Exaforge

Cloud, DevOps, Evangelism

Part 5: Building A Large VMAX & NFS Environment

The is the last post in a series describing the design considerations of a VMAX + VG8 NFS environment for running a significant vSphere farm.  I've discussed the requirements, high-level design for the VMAX and VG8 components and described the implementation details for the VMAX.  This post is the last in the series and will cover the same implementation details for the VG8 gateway.

Installation

Installation of the VG8 is very straight forward if the follow the instruction manual available on the support site.  Every step is prompted and pretty reasonably described.

If you've properly completed your zoning and masking steps described in the previous articles, then the VG8 cluster will automatically find the control volumes and install to them.  One thing worth noting - the install process gives time estimates for the various parts of the process; I've found that these are almost universally wildly incorrect.  Some that estimate 2 minutes complete in less than a 10th of a second, while some that estimate 1 minute took 15.  Be prepared for the entire install process to take at least 4 hours (although 95% of that is hands off time you can head to lunch for).

I suspect that a huge part of this is the simple fact that each HBA on each datamover will be seeing / scanning nearly 2000 devices, and there are 16 HBAs.  Scanning 32,000 devices is quite time consuming for any operating system.

Disk Marking

Once the install procedure has completed, the VG8 will begin the disk marking procedure.  This mostly went without a hitch, bit there was a small hiccup.  One of out TDEVs we had masked to the system was in a Not Ready state (I believe I had failed to bind it to a pool), and so the marking process choked on that disk when it was able to see it but not perform any IO. For the more SCSI minded of you, the device was returned in a INQ response, but responded with Check Conditions to any IO.

Once that small issue was sorted we continued to volume creation.

Volume Creation

The first issue we found was that the system had automatically created a disk pool and added all the devices into it!  Well, we aren't going to use automatic volume management (AVM) on this array (why? - see the next section), so we dont want this pool created?  When we attempted to delete it however, we were met with an 'Invalid Operation' error.  A quick call to support instructed us to simply created our desired stripe/meta structures and the devices would be removed from the pool automatically.  When the pool was empty, it was automatically deleted.

Why don't we want to use AVM? Well, because it has a small, but real performance overhead, and also has a limit of 8 devices in a stripe set...we can do better manually to squeeze the last inch of performance out of this system. Normally, I would recommend against fully manual volume management - its too much of a hassle for a small (<10%) performance gain.  However, in this case, once we setup this gateway*, its never going to change.  As a result, this is a one time effort isn't too much pain.

*famous last words

To create the devices, we first use the nas_volume command to build the raw devices (dVols) into a stripe set (of 17 members):

nas_volume -n stv_01 -S 262144 d500,d501,d502,d503,d504,d505,d506,d507,d508,d509,d501,d511,d512,d13,d14,d515,d16

This produces a stripe called stv_01 with a stripe size of 256KB from the 17 volumes listed.  You can determine the mapping between the dVol number and the Symmetrix device number using the nas_disk -l command. In this case, because all my devices are TDEVs virtualized in a FAST VP pool, they are all the same and I dont have to worry about spreading across busses, etc.  The Symmetrix handles that for us.

Next, we create a single metavolume out of that stripe.  Why bother?  Well, just for the future, in case we need to expand things, we will have the option to expand the meta easily.

nas_volume -n mtv_01 -c stv_01

We create a meta called mtv_01 from the stripe stv_01.  Pretty straght forward stuff.
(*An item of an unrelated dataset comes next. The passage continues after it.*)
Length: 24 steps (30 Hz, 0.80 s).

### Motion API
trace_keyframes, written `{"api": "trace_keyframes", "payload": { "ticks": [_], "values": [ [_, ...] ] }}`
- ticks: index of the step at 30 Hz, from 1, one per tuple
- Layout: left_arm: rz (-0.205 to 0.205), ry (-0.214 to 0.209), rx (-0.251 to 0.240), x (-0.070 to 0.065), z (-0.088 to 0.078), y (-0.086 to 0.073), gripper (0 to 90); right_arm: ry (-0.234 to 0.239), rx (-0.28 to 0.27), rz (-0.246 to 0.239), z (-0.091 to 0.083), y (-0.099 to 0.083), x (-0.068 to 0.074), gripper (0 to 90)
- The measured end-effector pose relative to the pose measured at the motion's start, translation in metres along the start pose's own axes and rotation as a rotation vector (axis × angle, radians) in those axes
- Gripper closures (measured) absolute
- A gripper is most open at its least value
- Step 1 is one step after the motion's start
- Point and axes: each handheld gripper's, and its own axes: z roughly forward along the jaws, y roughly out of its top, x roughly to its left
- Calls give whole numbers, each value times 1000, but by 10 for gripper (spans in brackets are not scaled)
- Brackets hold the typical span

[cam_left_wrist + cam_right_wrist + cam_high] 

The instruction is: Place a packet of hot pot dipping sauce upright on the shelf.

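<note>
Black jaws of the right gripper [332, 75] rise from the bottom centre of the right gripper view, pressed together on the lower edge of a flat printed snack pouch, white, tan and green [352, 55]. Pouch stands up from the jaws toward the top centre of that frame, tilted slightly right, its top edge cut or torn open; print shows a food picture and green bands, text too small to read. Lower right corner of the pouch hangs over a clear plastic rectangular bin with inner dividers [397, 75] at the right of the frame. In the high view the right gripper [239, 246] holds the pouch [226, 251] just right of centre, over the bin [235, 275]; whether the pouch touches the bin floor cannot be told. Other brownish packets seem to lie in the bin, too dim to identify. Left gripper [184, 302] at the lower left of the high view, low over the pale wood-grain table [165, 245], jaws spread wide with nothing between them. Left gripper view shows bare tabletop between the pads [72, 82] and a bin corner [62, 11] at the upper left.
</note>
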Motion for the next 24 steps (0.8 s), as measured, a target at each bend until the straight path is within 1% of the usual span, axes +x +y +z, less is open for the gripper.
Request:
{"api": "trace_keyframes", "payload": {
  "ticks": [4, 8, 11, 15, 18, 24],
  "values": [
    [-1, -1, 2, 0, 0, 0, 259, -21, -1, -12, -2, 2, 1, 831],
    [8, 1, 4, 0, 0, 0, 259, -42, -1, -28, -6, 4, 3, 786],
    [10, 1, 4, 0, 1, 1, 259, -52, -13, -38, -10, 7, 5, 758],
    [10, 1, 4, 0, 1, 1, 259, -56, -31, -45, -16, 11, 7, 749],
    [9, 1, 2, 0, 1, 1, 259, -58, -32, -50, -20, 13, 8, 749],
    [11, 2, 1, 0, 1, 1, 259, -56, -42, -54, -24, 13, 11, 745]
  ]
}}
Last, we create a filesystem on the metavolume:

nas_fs -name fs_01 -create mtv_01 log_type=split -option nbpi=32768

To break this down:

  • -name fs_01 - the name for the filesystem.  This isn't the same as the mount point.
  • -create mtv_01 - create a new filesystem backed by volume mtv_01 (our meta)
  • log_type=split - this is a new option for 7.1 DART code that puts the intent log in the volumes themselves (rather than the control volumes) to prevent hot spots.
  • -option nbpi=32768 - this option changes the number of inodes that are created.  The default is to create 1 inode every 8K (8192), which is reasonable for a filesystem that will contain word documents, etc.  However, ours will contain giant 100GB VMDKs, so we dont need to waste so much metadata memory on inodes that we'll never use, so we crank it down to every 32K.

Last, we mount the filesystem:

server_mount server_2 -option uncached fs_01 /fs_01

The uncached option prevents the gateway from attempting to perform write coaslescing, which significantly improves response time on random IO workloads.

And with that, we are done - our VMAX is carved, our filesystems are mounted, and we are ready to access these filesystem using our regular connections.

I hope you've enjoyed this series, and if I've missed an important part, please let me know in the comments so I can add it in!.